Assigned task:
Repeat each record below exactly, omitting whatever pictures appear in it.

Entries shown:
########################################

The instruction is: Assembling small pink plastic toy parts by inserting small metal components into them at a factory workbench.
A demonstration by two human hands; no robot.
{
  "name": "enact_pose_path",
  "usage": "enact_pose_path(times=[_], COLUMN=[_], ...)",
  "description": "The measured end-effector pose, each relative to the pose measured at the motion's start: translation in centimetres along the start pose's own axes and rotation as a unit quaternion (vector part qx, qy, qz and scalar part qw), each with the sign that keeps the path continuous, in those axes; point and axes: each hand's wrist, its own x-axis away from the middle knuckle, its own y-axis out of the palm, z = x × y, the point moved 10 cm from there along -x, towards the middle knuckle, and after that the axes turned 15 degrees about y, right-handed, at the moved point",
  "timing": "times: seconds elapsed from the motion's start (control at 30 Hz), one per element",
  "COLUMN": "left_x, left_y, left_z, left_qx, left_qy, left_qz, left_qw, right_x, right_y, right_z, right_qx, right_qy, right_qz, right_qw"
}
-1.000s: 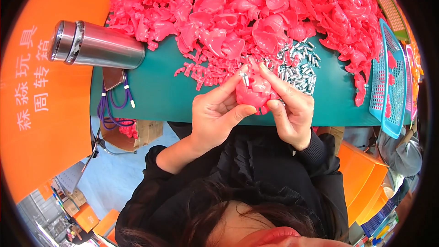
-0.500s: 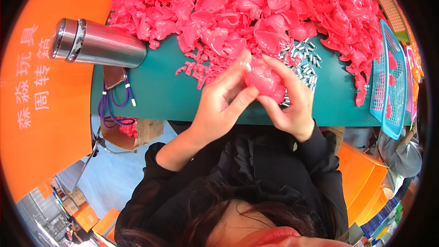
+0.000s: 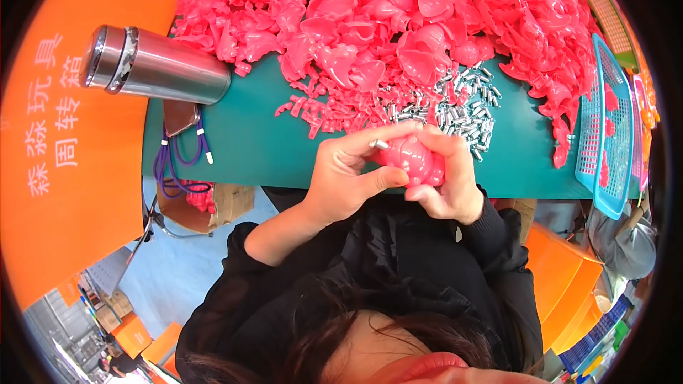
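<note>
Both hands hold a rounded, glossy pink plastic part (image 3: 415,159) just above the near side of the green table. My left hand (image 3: 340,176) is closed on its left side, with the thumb pressed to its front. A small metal cylinder (image 3: 378,144) shows by the left fingers, next to the part. My right hand (image 3: 461,183) wraps the right side, its fingers over the top and its thumb below. Beyond the hands lie many loose metal cylinders (image 3: 478,110) and small pink pieces (image 3: 313,108). Behind them rises a big heap of pink plastic parts (image 3: 420,7).
A steel flask (image 3: 167,67) lies on the left of the green table (image 3: 235,142), near a dark flat object with a purple cord (image 3: 162,163). At the right edge leans a blue basket (image 3: 603,128). A large orange box (image 3: 78,128) borders the left side; a cardboard box (image 3: 220,206) sits below.
Both hands have come nearer to me with the pink part, uncovering more metal cylinders on the table. The metal cylinder by the left fingers now shows clearly.
</note>
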Motion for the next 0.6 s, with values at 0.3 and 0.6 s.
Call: enact_pose_path(times=[0.3,0.6], left_x=[-0.6,-0.4], left_y=[-0.4,2.1], left_z=[3.9,2.5], left_qx=[-0.441,-0.380], left_qy=[0.140,0.196], left_qz=[-0.096,-0.202], left_qw=[0.881,0.881], right_x=[-1.7,-0.6], right_y=[0.0,-0.5], right_z=[1.6,-0.4], right_qx=[-0.214,-0.088], right_qy=[0.147,0.068], right_qz=[-0.043,0.031], right_qw=[0.965,0.993])
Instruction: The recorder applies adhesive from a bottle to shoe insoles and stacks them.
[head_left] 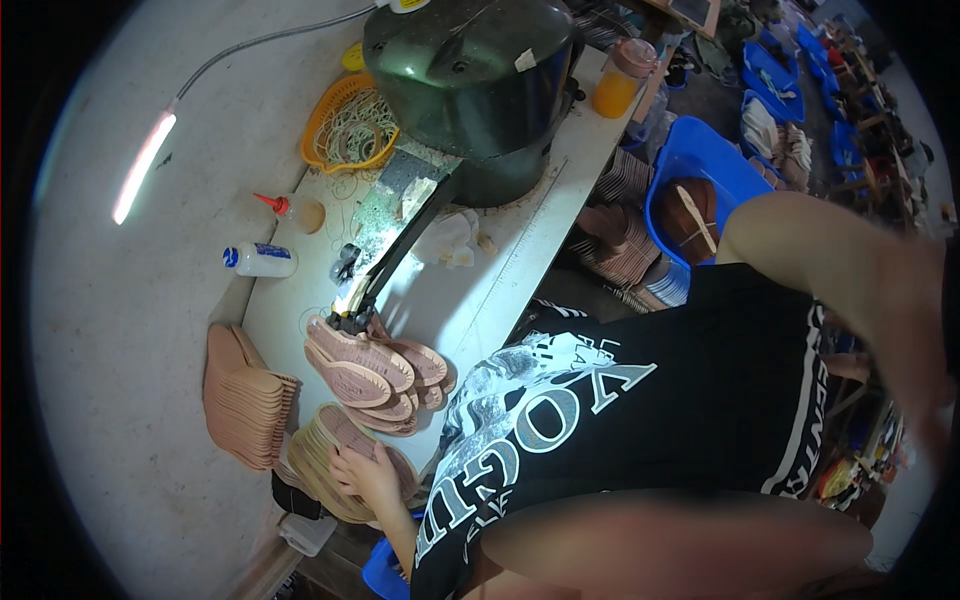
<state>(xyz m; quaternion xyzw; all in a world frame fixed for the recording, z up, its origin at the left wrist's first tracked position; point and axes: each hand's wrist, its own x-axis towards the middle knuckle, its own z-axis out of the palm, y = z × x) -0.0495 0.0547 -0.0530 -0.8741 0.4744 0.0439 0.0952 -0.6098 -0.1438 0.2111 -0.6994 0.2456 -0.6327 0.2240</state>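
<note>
My left hand point(365, 477) lies with its fingers apart on a stack of shoe insoles point(322, 468) at the table's near left corner. The top insole under it is pinkish with a pale edge. Just beyond, several more stitched insoles point(385, 372) sit in a loose heap under the narrow arm end of a dark green sewing machine point(460, 90). On the right side my bent right arm point(830, 240) is raised. My right hand point(930, 420) is smeared near the rim, and its fingers cannot be made out.
Tan insoles point(243, 405) lean in a stack against the wall. A white bottle point(262, 260), a red-tipped bottle point(300, 212) and an orange basket point(318, 120) of cords stand on the table point(500, 270). A jug of orange liquid point(622, 85) is near its right edge. Blue bins point(690, 140) lie beyond.
</note>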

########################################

Exercise result:
The instruction is: Assembling small pink plastic toy parts by inserting small metal components into them at a factory workbench.
A demonstration by two human hands; no robot.
{
  "name": "enact_pose_path",
  "usage": "enact_pose_path(times=[_], COLUMN=[_], ...)",
  "description": "The measured end-effector pose, each relative to the pose measured at the motion's start: translation in centimetres along the start pose's own axes and rotation as a unit quaternion (vector part qx, qy, qz and scalar part qw), each with the sign that keeps the path continuous, in those axes; point and axes: each hand's wrist, its own x-axis away from the middle knuckle, its own y-axis out of the palm, z = x × y, the point moved 10 cm from there along -x, towards the middle knuckle, and after that the axes turned 15 degrees about y, right-handed, at the moved point",
  "timing": "times: seconds elapsed from the motion's start (control at 30 Hz), one per element",
  "COLUMN": "left_x, left_y, left_z, left_qx, left_qy, left_qz, left_qw, right_x, right_y, right_z, right_qx, right_qy, right_qz, right_qw"
}
-1.000s: 
-0.500s: 
+0.000s: 
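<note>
Both hands hold a rounded, glossy pink plastic part (image 3: 415,159) just above the near side of the green table. My left hand (image 3: 340,176) is closed on its left side, with the thumb pressed to its front. A small metal cylinder (image 3: 378,144) shows by the left fingers, next to the part. My right hand (image 3: 461,183) wraps the right side, its fingers over the top and its thumb below. Beyond the hands lie many loose metal cylinders (image 3: 478,110) and small pink pieces (image 3: 313,108). Behind them rises a big heap of pink plastic parts (image 3: 420,7).
A steel flask (image 3: 167,67) lies on the left of the green table (image 3: 235,142), near a dark flat object with a purple cord (image 3: 162,163). At the right edge leans a blue basket (image 3: 603,128). A large orange box (image 3: 78,128) borders the left side; a cardboard box (image 3: 220,206) sits below.
Both hands have come nearer to me with the pink part, uncovering more metal cylinders on the table. The metal cylinder by the left fingers now shows clearly.
</note>
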Motion for the next 0.6 s, with values at 0.3 and 0.6 s.
Call: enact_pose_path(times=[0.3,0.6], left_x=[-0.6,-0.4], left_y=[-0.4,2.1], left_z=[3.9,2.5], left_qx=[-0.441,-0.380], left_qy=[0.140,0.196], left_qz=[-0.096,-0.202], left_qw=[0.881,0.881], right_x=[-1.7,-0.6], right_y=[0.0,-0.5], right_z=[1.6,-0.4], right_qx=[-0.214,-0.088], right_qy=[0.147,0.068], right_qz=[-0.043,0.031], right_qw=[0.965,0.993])
Instruction: The recorder applies adhesive from a bottle to shoe insoles and stacks them.
[head_left] 
<state>(xyz m; quaternion xyzw; all in a world frame fixed for the recording, z up, its origin at the left wrist's first tracked position; point and axes: each hand's wrist, its own x-axis towards the middle knuckle, its own z-axis out of the palm, y = z × x) -0.0495 0.0547 -0.0530 -0.8741 0.4744 0.0439 0.0952 -0.6098 -0.1438 0.2111 -0.6994 0.2456 -0.6327 0.2240</state>
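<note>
My left hand point(365, 477) lies with its fingers apart on a stack of shoe insoles point(322, 468) at the table's near left corner. The top insole under it is pinkish with a pale edge. Just beyond, several more stitched insoles point(385, 372) sit in a loose heap under the narrow arm end of a dark green sewing machine point(460, 90). On the right side my bent right arm point(830, 240) is raised. My right hand point(930, 420) is smeared near the rim, and its fingers cannot be made out.
Tan insoles point(243, 405) lean in a stack against the wall. A white bottle point(262, 260), a red-tipped bottle point(300, 212) and an orange basket point(318, 120) of cords stand on the table point(500, 270). A jug of orange liquid point(622, 85) is near its right edge. Blue bins point(690, 140) lie beyond.
</note>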

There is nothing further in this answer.